Información

19.3: Ensayos epigenómicos - Biología

19.3: Ensayos epigenómicos - Biología


We are searching data for your request:

Forums and discussions:
Manuals and reference books:
Data from registers:
Wait the end of the search in all databases.
Upon completion, a link will appear to access the found materials.

ChIP: un método para determinar dónde se unen las proteínas al ADN o dónde se modifican las histonas.

Dada la importancia de la información epigenómica en biología, se han realizado grandes esfuerzos para estudiar señales que cuantifiquen esta información. Los procedimientos de ChIP se describen a continuación y se muestran en la Figura 19.2:

  1. Las células se exponen a un agente de reticulación como el formaldehído, que hace que se formen enlaces covalentes entre el ADN y sus proteínas unidas (p. Ej., Histonas con modificaciones específicas).
  2. El ADN genómico se aísla del núcleo celular.
  3. El ADN aislado se corta mediante sonicación o enzimas.
  4. Los anticuerpos se cultivan para reconocer una proteína específica, como las implicadas en la modificación de histonas.
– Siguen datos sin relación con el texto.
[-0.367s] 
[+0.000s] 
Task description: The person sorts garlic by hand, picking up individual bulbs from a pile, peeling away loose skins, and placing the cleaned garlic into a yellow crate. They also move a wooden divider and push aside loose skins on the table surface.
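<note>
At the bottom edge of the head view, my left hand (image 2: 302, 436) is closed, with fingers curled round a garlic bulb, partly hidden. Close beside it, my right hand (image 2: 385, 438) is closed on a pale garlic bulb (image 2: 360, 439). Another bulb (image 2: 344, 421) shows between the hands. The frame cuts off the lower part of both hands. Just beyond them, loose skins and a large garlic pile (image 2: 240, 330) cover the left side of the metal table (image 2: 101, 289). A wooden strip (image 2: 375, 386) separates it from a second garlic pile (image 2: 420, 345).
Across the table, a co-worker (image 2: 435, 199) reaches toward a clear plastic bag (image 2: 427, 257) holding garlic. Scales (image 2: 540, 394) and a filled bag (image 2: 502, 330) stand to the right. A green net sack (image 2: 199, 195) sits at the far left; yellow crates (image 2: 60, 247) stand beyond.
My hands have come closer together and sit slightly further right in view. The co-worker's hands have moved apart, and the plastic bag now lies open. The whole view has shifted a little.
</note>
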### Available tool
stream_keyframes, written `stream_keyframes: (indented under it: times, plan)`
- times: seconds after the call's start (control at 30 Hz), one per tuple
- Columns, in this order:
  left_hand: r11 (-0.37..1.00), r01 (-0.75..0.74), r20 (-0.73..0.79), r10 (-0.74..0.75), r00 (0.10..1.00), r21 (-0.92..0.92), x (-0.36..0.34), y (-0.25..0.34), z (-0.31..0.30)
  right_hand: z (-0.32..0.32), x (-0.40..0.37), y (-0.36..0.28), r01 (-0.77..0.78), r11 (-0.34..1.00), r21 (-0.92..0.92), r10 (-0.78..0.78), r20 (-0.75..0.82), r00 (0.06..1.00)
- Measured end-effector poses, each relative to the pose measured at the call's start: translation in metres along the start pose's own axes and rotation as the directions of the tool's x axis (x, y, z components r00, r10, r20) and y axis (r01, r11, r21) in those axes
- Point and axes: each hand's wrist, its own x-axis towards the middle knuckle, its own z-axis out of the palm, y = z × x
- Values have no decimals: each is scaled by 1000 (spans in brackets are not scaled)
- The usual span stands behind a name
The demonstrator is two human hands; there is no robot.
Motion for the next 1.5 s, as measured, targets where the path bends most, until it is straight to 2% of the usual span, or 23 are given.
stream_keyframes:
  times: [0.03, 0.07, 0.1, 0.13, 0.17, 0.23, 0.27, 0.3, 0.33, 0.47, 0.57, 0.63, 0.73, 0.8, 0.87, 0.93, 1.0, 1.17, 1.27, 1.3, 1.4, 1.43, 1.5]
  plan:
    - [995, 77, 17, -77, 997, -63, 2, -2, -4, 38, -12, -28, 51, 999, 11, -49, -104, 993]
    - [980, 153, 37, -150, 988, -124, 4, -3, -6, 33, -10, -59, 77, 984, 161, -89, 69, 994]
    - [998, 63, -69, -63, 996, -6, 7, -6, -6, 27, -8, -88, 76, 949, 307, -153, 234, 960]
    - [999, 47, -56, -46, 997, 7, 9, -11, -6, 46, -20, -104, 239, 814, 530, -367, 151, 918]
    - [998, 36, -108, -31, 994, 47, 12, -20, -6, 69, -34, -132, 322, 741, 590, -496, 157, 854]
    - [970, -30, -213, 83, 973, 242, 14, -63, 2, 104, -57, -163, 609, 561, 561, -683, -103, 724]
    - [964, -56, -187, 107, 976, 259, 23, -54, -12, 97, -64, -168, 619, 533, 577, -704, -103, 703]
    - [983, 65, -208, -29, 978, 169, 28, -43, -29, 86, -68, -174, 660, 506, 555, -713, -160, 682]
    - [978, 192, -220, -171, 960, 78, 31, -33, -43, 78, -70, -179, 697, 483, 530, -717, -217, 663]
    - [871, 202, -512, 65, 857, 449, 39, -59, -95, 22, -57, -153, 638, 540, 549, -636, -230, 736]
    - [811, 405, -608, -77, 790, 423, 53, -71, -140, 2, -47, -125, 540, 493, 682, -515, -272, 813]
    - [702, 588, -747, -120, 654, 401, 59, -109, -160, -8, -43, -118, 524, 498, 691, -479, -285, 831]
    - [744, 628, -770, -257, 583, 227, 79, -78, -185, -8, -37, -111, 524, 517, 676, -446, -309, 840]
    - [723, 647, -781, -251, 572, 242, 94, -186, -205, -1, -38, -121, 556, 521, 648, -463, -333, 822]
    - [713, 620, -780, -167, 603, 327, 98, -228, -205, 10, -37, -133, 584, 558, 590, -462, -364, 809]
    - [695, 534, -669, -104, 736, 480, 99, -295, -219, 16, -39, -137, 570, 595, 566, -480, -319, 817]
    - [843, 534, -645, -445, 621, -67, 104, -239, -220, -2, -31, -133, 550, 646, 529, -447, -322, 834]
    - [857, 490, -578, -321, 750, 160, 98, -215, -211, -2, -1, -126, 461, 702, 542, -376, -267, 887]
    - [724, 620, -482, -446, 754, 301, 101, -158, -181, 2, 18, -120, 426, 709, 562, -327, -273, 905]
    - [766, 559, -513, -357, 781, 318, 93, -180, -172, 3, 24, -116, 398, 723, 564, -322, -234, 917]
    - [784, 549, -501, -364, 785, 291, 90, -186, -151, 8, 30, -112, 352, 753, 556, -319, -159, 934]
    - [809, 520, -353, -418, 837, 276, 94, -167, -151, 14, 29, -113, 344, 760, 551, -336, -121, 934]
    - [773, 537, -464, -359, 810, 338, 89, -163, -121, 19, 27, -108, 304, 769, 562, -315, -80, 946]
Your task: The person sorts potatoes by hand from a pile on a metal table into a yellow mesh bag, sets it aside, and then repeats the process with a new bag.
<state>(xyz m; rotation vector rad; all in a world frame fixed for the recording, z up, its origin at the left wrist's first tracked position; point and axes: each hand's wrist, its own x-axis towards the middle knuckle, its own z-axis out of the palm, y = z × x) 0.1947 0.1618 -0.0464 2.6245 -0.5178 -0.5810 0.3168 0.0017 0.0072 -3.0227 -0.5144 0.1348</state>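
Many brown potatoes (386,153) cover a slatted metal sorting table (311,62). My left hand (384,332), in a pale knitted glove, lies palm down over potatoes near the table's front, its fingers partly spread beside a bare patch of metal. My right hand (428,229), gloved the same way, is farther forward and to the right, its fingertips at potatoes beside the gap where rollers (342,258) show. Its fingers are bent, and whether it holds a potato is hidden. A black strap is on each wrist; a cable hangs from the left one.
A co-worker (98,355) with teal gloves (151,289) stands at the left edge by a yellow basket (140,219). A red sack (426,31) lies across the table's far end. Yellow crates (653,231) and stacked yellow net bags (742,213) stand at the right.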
Los anticuerpos se cultivan exponiendo las proteínas de interés para los mamíferos, como cabras o ratas, cuya respuesta inmune provoca entonces la producción de los anticuerpos deseados.
  5. Se añaden anticuerpos a la solución para inmunoprecipitar y purificar los complejos.
  6. La reticulación entre la proteína y el ADN se invierte y los fragmentos de ADN específicos de las marcas epigenéticas se purifican.

Después de un experimento de ChIP, tenemos secuencias cortas de ADN que corresponden a los lugares donde las histonas se unieron al ADN. Para identificar la ubicación de estos fragmentos de ADN en el genoma, se pueden hibridar con segmentos de ADN conocidos en una matriz o chip genético y visualizarlos con marcas fluorescentes; este método se conoce como chip-chip. Alternativamente, se puede hacer una secuenciación masiva paralela de la próxima generación de estos fragmentos; esto se conoce como ChIP-seq. El último enfoque, ChIP-seq, es un enfoque más nuevo que se usa con mucha más frecuencia. Se prefiere porque tiene un rango dinámico de detección más amplio y evita problemas como la hibridación cruzada en el chip ChIP.

Cada etiqueta de secuencia tiene una longitud de 30 pares de bases. Estas etiquetas se asignan a posiciones únicas en el genoma de referencia de 3 mil millones de bases. El número de lecturas depende de la profundidad de secuenciación, pero normalmente hay del orden de 10 millones de lecturas mapeadas para cada experimento de ChIP-seq.

Existe una canalización bastante estándar que se utiliza para inferir el enriquecimiento de la proteína de interés en cada sitio del genoma dado un conjunto de lecturas de secuenciación cortas de un experimento de ChIP-seq. Primero, los fragmentos de ADN deben mapearse en el ADN (lo que se denomina mapeo de lectura). A continuación, debemos determinar qué regiones del genoma tienen un enriquecimiento estadísticamente significativo de la proteína de interés (llamado pico de llamada). Después de estos pasos de preprocesamiento, podemos construir diferentes modelos supervisados ​​y no supervisados ​​para estudiar los estados de la cromatina y su relación con la función biológica. Analizamos cada uno de estos pasos uno a uno.

Secuenciación de bisulfito: un método para determinar dónde está metilado el ADN

La metilación del ADN fue la primera modificación epigenómica que se descubrió y es un regulador transcripcional importante en el sentido de que la metilación de residuos de citosina en dinucleótidos CpG da como resultado el "silenciamiento" o represión de la transcripción. La secuenciación de bisulfito es un método mediante el cual el ADN se trata con bisulfito antes de la secuenciación, lo que permite la determinación precisa de los nucleótidos en los que se ha metilado el ADN. El tratamiento con bisulfito convierte los residuos de citosina no metilada en uracilo, pero no afecta a las citosinas metiladas. Por lo tanto, el ADN genómico se puede secuenciar con o sin tratamiento con bisulfito, y las secuencias se pueden comparar, y los sitios en los que la citosina no se ha convertido en uracilo en el ADN tratado (o, de manera equivalente, los sitios en los que hay bisulfito) diferencia generada entre las secuencias tratadas y no tratadas) son sitios en los que se metila la citosina. Este análisis asume la conversión completa de residuos de citosina no metilados en uracilo, por lo que la conversión incompleta puede resultar en falsos positivos (es decir, nucleótidos identificados como metilados pero que de hecho no estaban metilados) [11].


Ver el vídeo: Introducción a la mutación genética. Khan Academy en Español (Diciembre 2022).